Aim of the task ::
For each line below that holds the word "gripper", make a copy.

• • • •

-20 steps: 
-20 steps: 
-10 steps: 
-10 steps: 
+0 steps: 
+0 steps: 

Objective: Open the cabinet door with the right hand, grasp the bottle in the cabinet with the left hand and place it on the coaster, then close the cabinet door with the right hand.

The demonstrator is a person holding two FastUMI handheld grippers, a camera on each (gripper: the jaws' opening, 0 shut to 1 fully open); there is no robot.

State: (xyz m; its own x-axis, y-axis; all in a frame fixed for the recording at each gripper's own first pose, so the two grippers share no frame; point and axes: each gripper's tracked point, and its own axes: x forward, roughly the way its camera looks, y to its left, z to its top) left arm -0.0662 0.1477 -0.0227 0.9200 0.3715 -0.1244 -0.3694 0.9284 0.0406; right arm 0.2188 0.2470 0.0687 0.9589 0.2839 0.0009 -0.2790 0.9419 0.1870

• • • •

Answer for this exercise ::
The demonstrator is a person holding two FastUMI handheld grippers, a camera on each (gripper: the jaws' opening, 0 shut to 1 fully open); there is no robot.
State: (xyz m; its own x-axis, y-axis; all in a frame fixed for the recording at each gripper's own first pose, so the two grippers share no frame; point and axes: each gripper's tracked point, and its own axes: x forward, roughly the way its camera looks, y to its left, z to its top) left arm -0.0662 0.1477 -0.0227 0.9200 0.3715 -0.1244 -0.3694 0.9284 0.0406; right arm 0.2188 0.2470 0.0687 0.9589 0.2839 0.0009 -0.2790 0.9419 0.1870

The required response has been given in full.